Task instructions ▸
Please take the lines from the one holding "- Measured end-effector" through the one holding "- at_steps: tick" in the data below and copy them exactly.

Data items
+---+

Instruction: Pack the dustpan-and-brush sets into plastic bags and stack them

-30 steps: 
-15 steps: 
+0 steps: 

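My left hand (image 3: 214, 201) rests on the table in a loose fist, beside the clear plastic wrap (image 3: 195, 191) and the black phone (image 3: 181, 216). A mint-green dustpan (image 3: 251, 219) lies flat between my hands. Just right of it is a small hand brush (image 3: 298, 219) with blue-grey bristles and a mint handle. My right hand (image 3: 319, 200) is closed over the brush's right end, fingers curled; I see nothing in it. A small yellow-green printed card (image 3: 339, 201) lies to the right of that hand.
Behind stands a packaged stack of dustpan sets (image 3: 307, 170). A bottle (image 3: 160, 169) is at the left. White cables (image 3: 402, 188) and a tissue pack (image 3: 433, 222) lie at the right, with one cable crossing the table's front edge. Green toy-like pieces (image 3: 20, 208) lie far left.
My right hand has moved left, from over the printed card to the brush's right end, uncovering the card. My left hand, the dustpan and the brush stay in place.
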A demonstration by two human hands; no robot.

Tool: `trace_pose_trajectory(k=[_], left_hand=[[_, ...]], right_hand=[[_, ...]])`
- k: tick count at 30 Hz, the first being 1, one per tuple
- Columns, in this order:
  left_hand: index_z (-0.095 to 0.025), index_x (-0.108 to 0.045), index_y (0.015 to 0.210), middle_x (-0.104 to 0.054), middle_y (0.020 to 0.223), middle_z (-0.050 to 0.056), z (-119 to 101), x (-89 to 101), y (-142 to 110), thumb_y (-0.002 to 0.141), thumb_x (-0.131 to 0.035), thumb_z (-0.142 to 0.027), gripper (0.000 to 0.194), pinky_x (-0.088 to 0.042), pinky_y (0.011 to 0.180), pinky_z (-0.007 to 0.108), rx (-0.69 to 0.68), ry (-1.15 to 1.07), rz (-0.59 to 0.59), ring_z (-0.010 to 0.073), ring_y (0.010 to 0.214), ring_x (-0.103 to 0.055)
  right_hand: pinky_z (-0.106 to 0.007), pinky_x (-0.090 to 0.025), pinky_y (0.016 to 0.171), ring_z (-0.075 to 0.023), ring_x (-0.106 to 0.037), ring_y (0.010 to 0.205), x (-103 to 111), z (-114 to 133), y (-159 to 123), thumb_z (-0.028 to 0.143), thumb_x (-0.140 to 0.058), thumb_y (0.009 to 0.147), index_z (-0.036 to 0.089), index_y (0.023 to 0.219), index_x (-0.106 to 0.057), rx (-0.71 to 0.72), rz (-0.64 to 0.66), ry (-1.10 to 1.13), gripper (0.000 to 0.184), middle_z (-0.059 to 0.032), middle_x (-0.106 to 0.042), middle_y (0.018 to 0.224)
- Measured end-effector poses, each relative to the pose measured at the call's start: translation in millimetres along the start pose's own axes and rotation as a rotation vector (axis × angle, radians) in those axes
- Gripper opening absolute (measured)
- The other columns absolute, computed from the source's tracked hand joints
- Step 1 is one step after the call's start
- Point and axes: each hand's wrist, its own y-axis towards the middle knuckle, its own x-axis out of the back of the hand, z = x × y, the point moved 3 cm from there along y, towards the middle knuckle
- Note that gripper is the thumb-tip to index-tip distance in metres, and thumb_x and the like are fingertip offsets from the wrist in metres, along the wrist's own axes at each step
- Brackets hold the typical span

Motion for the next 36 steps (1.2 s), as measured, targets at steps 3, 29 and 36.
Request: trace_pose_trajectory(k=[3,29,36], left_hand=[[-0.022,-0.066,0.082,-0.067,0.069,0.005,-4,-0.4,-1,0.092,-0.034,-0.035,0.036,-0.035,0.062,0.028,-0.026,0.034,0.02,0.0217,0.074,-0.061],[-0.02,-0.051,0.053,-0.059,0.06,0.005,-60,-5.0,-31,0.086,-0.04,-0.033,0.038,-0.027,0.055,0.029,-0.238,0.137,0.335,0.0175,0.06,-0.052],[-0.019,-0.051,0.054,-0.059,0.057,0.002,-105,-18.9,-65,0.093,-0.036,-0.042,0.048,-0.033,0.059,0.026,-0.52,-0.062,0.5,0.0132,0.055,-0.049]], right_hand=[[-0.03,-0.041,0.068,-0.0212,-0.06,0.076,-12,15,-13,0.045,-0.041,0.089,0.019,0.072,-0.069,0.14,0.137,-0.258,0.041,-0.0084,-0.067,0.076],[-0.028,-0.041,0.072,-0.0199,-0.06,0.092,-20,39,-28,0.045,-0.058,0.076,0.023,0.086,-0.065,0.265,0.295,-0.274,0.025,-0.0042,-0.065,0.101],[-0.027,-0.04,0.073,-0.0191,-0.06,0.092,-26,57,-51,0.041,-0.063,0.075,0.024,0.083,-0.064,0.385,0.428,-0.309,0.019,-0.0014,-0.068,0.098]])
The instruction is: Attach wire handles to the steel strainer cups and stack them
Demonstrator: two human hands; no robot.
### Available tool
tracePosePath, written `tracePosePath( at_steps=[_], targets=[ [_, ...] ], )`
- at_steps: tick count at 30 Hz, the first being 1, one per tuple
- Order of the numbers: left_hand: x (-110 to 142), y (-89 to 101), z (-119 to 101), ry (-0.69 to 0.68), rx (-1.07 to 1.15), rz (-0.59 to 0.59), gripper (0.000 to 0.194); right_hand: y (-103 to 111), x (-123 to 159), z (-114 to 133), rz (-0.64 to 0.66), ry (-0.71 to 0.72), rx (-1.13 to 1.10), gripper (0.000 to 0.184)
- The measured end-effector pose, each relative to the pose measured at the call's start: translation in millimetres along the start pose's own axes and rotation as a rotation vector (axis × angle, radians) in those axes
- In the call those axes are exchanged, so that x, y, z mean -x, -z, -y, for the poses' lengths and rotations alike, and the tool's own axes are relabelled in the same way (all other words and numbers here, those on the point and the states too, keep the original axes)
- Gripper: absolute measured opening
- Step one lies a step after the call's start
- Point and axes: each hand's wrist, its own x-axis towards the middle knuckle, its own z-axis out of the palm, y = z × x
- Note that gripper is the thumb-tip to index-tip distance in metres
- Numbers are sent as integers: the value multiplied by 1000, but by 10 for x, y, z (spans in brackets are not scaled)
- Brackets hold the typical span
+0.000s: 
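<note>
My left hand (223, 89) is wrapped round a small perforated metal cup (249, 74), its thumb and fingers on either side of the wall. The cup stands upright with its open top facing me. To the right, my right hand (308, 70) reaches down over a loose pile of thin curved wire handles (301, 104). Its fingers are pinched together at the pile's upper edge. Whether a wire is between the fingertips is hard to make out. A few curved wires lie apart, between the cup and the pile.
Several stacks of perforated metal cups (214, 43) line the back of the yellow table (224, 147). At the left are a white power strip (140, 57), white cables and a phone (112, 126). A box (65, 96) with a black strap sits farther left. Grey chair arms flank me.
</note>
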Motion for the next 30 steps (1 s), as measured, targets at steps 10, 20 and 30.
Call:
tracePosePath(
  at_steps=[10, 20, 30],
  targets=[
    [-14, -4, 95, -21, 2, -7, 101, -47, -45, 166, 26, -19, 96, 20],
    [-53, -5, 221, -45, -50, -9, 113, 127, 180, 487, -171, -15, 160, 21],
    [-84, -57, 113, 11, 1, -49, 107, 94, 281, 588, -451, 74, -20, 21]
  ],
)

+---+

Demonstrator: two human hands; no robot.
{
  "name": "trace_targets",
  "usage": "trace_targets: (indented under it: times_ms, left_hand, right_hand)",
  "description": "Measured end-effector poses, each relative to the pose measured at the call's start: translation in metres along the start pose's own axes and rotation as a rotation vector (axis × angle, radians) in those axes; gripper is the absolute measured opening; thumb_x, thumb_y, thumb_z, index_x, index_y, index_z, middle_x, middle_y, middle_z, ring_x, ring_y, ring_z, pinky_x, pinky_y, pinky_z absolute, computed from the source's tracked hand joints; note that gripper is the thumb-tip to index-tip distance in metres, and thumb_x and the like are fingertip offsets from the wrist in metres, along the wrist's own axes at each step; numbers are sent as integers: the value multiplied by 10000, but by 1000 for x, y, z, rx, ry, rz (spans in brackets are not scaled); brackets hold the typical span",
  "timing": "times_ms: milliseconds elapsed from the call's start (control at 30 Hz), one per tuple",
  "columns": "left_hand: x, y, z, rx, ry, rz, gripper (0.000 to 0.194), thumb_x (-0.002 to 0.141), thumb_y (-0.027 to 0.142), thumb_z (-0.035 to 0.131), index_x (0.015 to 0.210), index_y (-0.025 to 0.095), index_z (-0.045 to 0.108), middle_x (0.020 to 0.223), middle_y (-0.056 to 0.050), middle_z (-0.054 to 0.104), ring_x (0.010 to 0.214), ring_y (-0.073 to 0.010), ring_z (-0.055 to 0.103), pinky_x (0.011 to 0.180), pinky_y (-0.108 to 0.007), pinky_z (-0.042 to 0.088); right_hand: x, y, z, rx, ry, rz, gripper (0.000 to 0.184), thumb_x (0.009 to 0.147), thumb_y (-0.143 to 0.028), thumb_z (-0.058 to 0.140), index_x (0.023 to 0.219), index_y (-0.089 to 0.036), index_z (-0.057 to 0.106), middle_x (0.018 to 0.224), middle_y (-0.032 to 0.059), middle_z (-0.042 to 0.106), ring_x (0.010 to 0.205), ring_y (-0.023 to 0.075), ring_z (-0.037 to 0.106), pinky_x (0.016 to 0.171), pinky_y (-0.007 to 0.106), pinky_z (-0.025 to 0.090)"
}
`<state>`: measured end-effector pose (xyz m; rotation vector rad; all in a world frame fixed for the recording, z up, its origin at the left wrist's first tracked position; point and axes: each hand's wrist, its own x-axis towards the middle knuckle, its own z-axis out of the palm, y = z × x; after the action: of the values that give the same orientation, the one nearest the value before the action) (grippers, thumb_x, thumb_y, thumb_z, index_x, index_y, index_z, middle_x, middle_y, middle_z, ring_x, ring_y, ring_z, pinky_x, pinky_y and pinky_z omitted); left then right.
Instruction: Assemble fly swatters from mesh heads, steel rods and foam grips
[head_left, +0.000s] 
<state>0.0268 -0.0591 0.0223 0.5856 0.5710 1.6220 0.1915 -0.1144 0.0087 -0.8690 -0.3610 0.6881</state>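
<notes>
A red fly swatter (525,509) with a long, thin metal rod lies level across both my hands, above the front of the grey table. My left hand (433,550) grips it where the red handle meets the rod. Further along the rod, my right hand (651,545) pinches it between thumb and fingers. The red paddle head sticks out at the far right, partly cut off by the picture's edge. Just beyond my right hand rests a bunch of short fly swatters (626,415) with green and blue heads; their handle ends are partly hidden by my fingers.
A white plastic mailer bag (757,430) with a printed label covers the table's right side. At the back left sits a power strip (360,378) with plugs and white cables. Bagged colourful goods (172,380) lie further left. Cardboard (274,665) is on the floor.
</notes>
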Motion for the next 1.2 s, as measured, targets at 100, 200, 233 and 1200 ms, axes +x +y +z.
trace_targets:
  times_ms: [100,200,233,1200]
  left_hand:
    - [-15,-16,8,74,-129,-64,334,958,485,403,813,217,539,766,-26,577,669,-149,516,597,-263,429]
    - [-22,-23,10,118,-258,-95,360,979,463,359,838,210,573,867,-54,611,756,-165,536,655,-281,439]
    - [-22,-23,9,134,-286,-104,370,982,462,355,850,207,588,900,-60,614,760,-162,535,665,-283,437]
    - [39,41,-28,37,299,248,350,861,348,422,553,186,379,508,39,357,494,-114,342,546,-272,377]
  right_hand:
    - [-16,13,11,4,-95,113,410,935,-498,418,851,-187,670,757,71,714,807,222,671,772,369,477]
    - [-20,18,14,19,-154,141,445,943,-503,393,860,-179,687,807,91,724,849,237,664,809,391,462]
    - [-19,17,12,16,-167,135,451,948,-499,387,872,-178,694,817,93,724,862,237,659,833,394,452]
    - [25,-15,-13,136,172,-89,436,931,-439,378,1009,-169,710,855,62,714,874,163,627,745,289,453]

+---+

Written answer ▸
- Measured end-effector poses, each relative to the pose measured at the call's start: translation in millimetres along the start pose's own axes and rotation as a rotation vector (axis × angle, radians) in those axes
- Gripper opening absolute (measured)
- The other columns absolute, computed from the source's tracked hand joints
- Step 1 is one step after the call's start
- Point and axes: each hand's wrist, its own y-axis towards the middle knuckle, its own x-axis out of the back of the hand, z = x × y, the point moved 3 cm from there along y, towards the middle knuckle
- Note that gripper is the thumb-tip to index-tip distance in metres, and thumb_x and the like are fingertip offsets from the wrist in metres, along the wrist's own axes at each step
- Brackets hold the typical span

Motion for the next 36 steps (1.2 s), as measured, targets at steps 3, 29 and 36.
Request: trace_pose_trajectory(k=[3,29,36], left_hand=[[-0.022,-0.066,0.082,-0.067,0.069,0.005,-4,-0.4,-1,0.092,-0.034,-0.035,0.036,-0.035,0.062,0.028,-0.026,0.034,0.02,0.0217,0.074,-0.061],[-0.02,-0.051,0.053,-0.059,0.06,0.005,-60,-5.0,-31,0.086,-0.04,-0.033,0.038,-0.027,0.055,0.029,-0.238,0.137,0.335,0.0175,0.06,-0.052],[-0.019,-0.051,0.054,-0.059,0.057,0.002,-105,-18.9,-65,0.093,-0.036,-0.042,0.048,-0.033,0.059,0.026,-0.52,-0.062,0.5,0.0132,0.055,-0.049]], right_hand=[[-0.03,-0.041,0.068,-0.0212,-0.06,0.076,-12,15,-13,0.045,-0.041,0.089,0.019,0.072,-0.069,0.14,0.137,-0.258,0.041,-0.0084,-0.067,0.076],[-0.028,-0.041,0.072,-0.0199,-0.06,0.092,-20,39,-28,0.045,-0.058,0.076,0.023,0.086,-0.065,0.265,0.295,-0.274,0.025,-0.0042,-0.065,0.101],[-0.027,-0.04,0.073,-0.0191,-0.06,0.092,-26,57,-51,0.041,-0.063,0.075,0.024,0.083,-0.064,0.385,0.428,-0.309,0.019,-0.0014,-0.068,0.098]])
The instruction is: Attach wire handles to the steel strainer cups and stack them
Demonstrator: two human hands; no robot.
### Available tool
tracePosePath, written `tracePosePath( at_steps=[_], targets=[ [_, ...] ], )`
- at_steps: tick count at 30 Hz, the first being 1, one per tuple

With this, the exercise is done.